One night, I was in the restaurant at the White City with some golfing friends, who’d had a little too much to drink. Two of them challenged each other to a race, on the dog track. When the last race is over, the lights are left on the track, until such time as the stadium has cleared. The arrangement was, that they would climb over the wire and onto the track after the last race, and race each other before the lights were turned out. Sitting at a table nearby, was Jackie and her new husband.

During ‘The Four Musketeers’, Jackie and the six stunt men, used to stand on the parapet of the roof of the Theatre Royal, and they would throw Jackie backwards and forwards. That wasn’t quite dangerous enough for her, so when nobody was about, she would climb to the top of the scenery towers, (about twenty-five feet), and do the same falls as the stuntmen had done, onto mattresses onto the stage below – a real tomboy.

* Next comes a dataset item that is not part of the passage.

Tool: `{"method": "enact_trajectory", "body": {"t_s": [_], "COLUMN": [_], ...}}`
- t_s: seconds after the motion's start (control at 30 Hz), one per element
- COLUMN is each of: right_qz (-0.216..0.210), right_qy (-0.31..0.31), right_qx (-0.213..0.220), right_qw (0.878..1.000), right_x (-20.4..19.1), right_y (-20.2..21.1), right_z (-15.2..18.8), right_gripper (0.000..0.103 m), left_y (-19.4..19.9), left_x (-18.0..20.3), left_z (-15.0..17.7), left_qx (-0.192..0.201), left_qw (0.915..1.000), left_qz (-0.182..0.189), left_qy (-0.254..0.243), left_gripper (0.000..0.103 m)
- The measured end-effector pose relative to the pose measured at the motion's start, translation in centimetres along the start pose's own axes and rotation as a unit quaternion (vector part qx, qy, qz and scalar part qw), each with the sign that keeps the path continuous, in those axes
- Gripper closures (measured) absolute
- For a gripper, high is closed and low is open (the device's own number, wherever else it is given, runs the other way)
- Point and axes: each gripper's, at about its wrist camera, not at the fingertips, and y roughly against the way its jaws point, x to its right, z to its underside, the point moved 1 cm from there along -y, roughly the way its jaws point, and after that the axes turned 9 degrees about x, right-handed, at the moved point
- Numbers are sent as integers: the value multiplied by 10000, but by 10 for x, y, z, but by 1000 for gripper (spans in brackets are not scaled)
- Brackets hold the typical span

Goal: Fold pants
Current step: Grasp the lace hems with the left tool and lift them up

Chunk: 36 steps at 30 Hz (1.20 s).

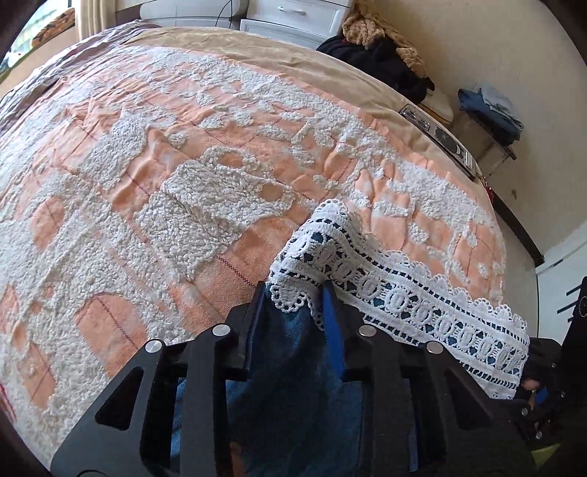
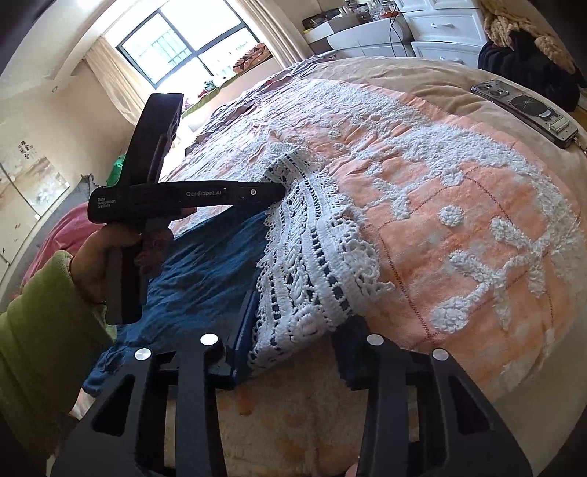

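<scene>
Blue pants with a wide white lace hem lie on the bed. In the left wrist view my left gripper is shut on one end of the lace hem, with lace and blue cloth bunched between its fingers. The right wrist view shows my right gripper shut on the hem's near end, the lace filling the gap between its fingers. That view also shows the left gripper at the hem's far end, held by a hand in a green sleeve.
A peach bedspread with white tufted patterns covers the bed. A phone lies near the bed's right edge. White drawers and a pile of dark clothes stand beyond the bed. A window is at the far left.
</scene>
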Motion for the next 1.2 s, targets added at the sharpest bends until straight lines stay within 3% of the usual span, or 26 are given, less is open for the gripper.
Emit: {"method": "enact_trajectory", "body": {"t_s": [0.13,0.33,0.47,0.63,0.73,0.93,1.07,1.13,1.2], "right_qz": [-118,-293,-460,-698,-936,-1264,-1318,-1383,-1483], "right_qy": [-45,345,954,1933,2479,3201,3506,3697,3844], "right_qx": [84,494,813,1017,942,307,-29,-115,-214], "right_qw": [9999,9977,9910,9734,9596,9384,9272,9187,9109], "right_x": [-1,-24,-60,-118,-150,-191,-208,-217,-225], "right_y": [2,20,33,38,30,-6,-22,-26,-29], "right_z": [-1,-8,-13,-8,5,47,73,84,96], "right_gripper": [77,78,79,79,79,78,78,75,70], "left_y": [9,56,103,155,168,162,173,185,196], "left_x": [-1,-9,-25,-52,-72,-112,-129,-136,-143], "left_z": [-4,-9,-5,20,47,103,123,129,137], "left_qx": [127,666,1111,1458,1453,1075,1027,1121,1204], "left_qw": [9999,9968,9910,9853,9836,9787,9689,9627,9556], "left_qz": [-5,285,462,375,252,75,148,201,191], "left_qy": [78,327,592,803,1039,1745,2246,2455,2682], "left_gripper": [91,92,92,92,92,89,85,69,62]}}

Knowing that she was game for anything, I thought to myself - here’s a way to have a laugh on my drunken friends. I said to them, ‘I don’t think you two can run at all. I bet I can get a girl to beat you’. They accepted my challenge. I wandered over to Jackie’s table, and said, ‘Jackie, will you do me a favour? Will you go down on the dog track and race against these two idiots?’ As I expected, she agreed.

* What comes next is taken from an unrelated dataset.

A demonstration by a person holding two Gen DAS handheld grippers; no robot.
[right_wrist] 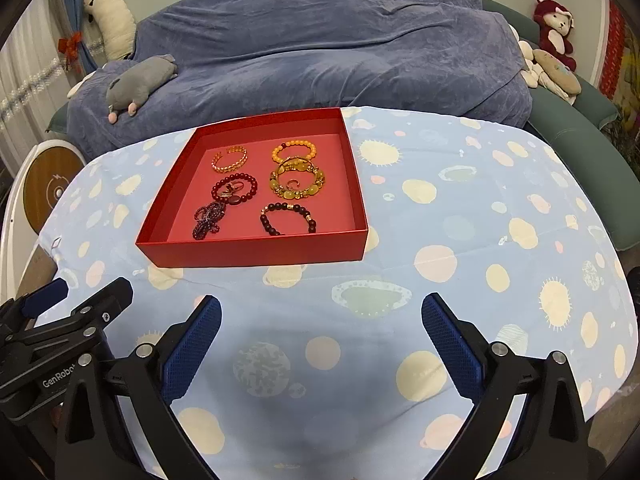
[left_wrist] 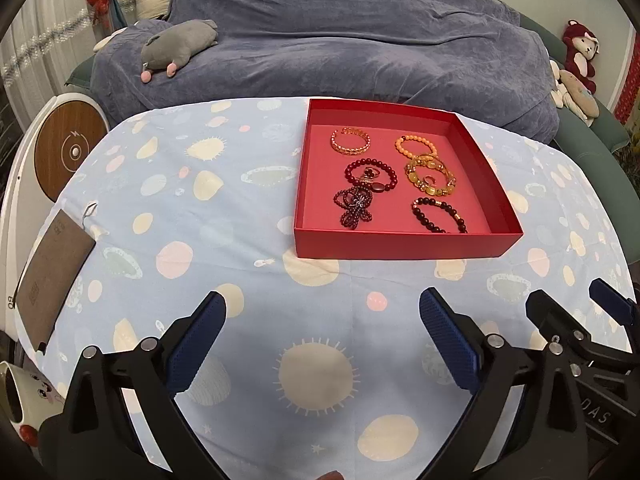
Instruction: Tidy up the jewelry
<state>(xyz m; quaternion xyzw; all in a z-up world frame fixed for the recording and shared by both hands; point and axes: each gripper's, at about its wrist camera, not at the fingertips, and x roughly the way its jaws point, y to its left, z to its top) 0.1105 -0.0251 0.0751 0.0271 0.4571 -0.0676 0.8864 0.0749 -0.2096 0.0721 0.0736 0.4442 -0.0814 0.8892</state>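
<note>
A red box stands on the table with several bracelets inside: a gold chain one, an orange bead one, a yellow one with a ring inside it, a dark red one around rings, a purple bead bundle and a dark bead one. My left gripper is open and empty, held near the table's front, short of the box. My right gripper is open and empty, to the right of the left one.
The table wears a light blue cloth with planet prints. A brown card lies at its left edge, a mug beside it. Behind stands a sofa under a blue blanket with plush toys.
</note>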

The last race finished - the three of them made their way down to the track – Jackie took her shoes off – they climbed over the wire and set off. By the time they reached the first bend, she was twenty-five yards in front – at the second bend she was fifty yards in front - when one of my friends stopped halfway up the back straight - she was seventy-five yards in front. The other one then gave up. Jackie just kept running - completed the lap - jumped over the fence and came and sat demurely at her table.

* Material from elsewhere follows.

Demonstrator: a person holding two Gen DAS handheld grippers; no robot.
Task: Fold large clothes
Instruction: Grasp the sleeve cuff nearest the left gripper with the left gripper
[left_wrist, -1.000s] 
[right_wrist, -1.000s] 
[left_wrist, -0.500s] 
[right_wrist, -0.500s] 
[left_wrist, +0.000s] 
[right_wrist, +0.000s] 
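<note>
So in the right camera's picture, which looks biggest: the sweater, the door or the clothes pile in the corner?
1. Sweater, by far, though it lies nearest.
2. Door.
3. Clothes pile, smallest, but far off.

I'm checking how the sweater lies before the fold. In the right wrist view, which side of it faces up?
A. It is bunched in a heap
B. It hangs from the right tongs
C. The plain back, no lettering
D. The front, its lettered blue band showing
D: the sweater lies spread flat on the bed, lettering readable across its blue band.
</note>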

My two drunken friends, totally out of breath, staggered up the stairs. I went over to Jackie’s table, and said, ‘Thanks Jackie’. Her husband Ian, said, ‘She wouldn’t do that for me you know’.

They subsequently had two daughters and moved to Florida, where she became a real estate agent. They divorced, and years later, when the girls were in their late teens, she brought them to see me in my office at the Prince of Wales. We got on very well together. The girls asked; ‘Why didn’t you marry Richard, Mum?’ And Jackie said, ‘He never asked me’; I said, ‘Well if I had done, you two wouldn’t be here for a start’. But I digress.

Shortly after she got married, Jackie introduced me to a friend of hers, Patricia Caveill. Patricia who had been widowed at an early age was a nursing sister, who was in charge of the operating theatre in a North London hospital. We hit it off, and she remained my girl friend until she finally decided to give up on me in 1980, and moved to America, where she married a distinguished cosmetic surgeon, Dr Ed Truppman, to whom she had been introduced by Eve Taylor. For many years she ran his very successful practice in Miami.

Richard Mills, Patricia, Dany Robin, Ian Nairnsey, Jackie Nairnsey
Me with Patricia, Dany Robin, Ian Nairnsey and my ex-girlfriend - Jackie
- now Mrs Nairnsey



DANNY LA RUE QUOTE: "There are very few one-offs in show business; I am unique because I am the only man in a glamourous frock who has become a major star, not only in Britain, but also in Canada, Australia and New Zealand. There has never been anyone like me before."

Earlier in the year, Bernie received a phone call from the American agent, Sol Shapiro, who represented many stars, asking if we would like to present Carol Channing for a limited season in London.

As a little girl, Carol did impressions, sang and danced; she always wanted to be a performer. When she was sixteen, and packing to leave to go to Bennington College, her mother announced to her that she was part Negro, explaining she was only telling her this because, she could easily have a black baby. This came as a surprise to Carol, since her father’s skin was not black - it was white. This didn’t faze Carol in any way; she was delighted to have African blood in her. It meant that she was closer to gospel and jazz, which she loved to sing.

Carol made her debut as a singer in New York at the Center Theatre, in ‘No for an Answer’, at the age of twenty. Her next job was understudying Eve Arden in ‘Let’s Face It’. She jokes that one of the reasons she got the job, was that Eve Arden’s costume fitted her. Later on, when Eve Arden took over Carol’s part in ‘Hello Dolly’, she said the only reason she got the part, was because she fitted Carol’s costume.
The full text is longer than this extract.